• [Records supplied]
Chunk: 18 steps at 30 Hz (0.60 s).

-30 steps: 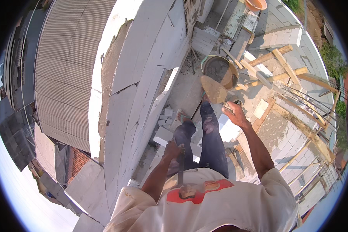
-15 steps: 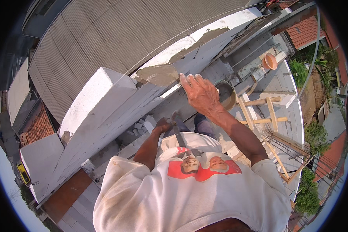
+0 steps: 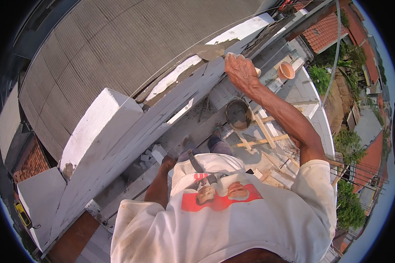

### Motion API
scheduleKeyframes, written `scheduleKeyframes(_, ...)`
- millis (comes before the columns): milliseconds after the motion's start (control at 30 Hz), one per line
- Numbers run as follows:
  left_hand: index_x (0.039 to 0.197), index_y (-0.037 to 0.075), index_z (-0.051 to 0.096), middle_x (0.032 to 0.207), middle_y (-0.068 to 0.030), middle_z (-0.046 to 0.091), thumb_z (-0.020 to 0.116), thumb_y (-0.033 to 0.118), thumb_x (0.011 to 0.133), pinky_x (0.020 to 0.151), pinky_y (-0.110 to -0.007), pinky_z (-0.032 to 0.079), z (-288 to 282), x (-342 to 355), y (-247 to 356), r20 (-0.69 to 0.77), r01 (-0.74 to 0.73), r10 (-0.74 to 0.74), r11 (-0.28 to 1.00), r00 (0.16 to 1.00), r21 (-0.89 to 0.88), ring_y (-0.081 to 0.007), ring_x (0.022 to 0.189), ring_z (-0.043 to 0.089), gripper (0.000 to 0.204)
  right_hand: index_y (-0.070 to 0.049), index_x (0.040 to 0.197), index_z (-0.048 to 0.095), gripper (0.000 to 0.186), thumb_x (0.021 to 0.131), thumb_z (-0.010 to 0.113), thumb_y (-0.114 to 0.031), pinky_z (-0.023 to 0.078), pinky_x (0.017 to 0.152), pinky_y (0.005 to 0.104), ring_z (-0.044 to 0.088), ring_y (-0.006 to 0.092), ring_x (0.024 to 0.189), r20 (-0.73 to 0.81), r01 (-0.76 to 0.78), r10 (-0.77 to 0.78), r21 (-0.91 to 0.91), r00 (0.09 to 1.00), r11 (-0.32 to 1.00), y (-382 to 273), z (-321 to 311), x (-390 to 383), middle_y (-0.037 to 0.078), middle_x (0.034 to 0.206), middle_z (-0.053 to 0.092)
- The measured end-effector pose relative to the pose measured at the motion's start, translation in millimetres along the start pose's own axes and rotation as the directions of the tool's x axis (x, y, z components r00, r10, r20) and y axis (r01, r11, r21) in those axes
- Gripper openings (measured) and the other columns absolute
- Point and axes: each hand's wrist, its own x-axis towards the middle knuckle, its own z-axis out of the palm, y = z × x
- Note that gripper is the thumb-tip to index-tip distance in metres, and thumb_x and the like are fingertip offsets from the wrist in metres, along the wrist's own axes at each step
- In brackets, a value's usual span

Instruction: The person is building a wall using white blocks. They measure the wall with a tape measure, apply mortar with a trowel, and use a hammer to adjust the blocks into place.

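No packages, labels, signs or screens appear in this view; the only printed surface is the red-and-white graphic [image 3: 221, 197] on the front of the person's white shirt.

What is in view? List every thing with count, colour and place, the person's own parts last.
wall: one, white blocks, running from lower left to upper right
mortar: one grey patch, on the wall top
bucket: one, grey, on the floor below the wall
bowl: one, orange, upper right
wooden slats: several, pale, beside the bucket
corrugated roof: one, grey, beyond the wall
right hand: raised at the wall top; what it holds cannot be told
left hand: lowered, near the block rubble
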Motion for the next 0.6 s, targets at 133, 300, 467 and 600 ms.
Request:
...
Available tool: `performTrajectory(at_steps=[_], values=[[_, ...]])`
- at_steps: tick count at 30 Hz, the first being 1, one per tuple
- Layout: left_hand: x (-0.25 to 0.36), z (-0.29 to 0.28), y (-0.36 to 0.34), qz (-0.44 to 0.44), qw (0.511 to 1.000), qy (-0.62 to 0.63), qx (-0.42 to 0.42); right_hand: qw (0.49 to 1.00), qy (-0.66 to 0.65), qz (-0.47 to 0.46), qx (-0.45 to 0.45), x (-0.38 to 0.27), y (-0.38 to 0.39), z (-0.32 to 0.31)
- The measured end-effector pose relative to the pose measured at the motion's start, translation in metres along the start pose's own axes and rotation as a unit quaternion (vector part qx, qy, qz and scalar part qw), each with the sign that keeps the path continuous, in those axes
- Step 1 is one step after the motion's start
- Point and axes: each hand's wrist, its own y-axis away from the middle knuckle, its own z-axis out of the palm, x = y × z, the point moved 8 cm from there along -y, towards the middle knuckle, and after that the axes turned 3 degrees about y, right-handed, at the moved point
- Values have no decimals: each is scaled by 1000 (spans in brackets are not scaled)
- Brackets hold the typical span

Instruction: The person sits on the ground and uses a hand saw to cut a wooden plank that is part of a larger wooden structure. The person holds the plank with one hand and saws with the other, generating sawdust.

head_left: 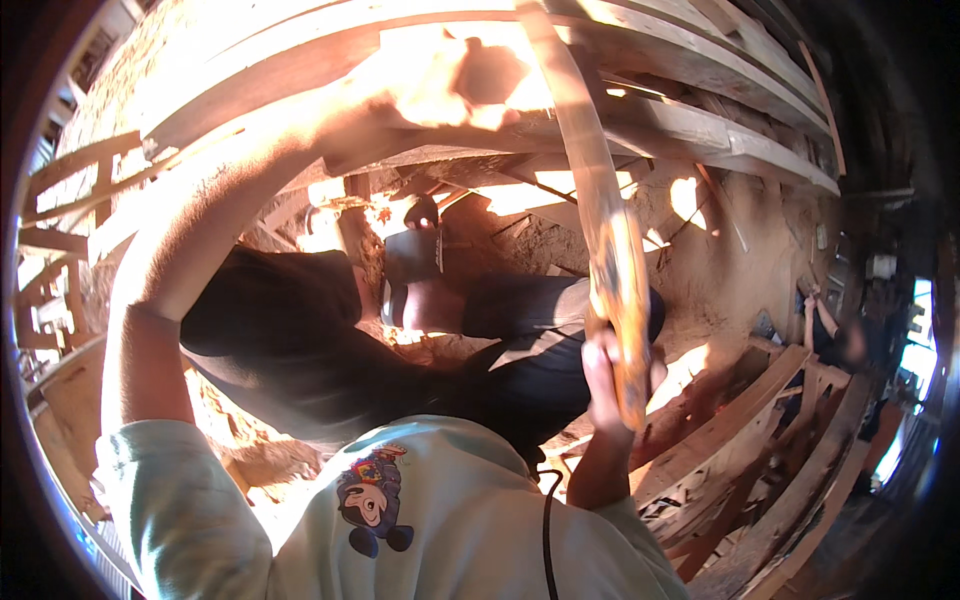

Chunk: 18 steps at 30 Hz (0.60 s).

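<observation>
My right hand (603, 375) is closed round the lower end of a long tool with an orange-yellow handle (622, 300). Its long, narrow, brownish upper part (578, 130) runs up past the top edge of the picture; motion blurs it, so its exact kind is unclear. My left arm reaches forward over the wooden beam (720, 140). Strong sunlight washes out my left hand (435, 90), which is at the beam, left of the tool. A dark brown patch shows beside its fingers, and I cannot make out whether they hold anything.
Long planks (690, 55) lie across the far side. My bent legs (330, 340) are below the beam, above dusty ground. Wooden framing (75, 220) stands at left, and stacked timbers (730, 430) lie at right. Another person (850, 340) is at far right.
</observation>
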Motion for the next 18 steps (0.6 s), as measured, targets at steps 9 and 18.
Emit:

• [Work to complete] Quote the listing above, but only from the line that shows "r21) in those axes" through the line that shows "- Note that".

• [Exercise output]
- The measured end-effector pose relative to the pose measured at the motion's start, translation in millimetres along the start pose's own axes and rotation as the directions of the tool's x axis (x, y, z components r00, r10, r20) and y axis (r01, r11, r21) in those axes
- Gripper openings (measured) and the other columns absolute
- Point and axes: each hand's wrist, its own x-axis towards the middle knuckle, its own z-axis out of the palm, y = z × x
- Note that gripper is the thumb-tip to index-tip distance in metres, and thumb_x and the like are fingertip offsets from the wrist in metres, along the wrist's own axes at each step

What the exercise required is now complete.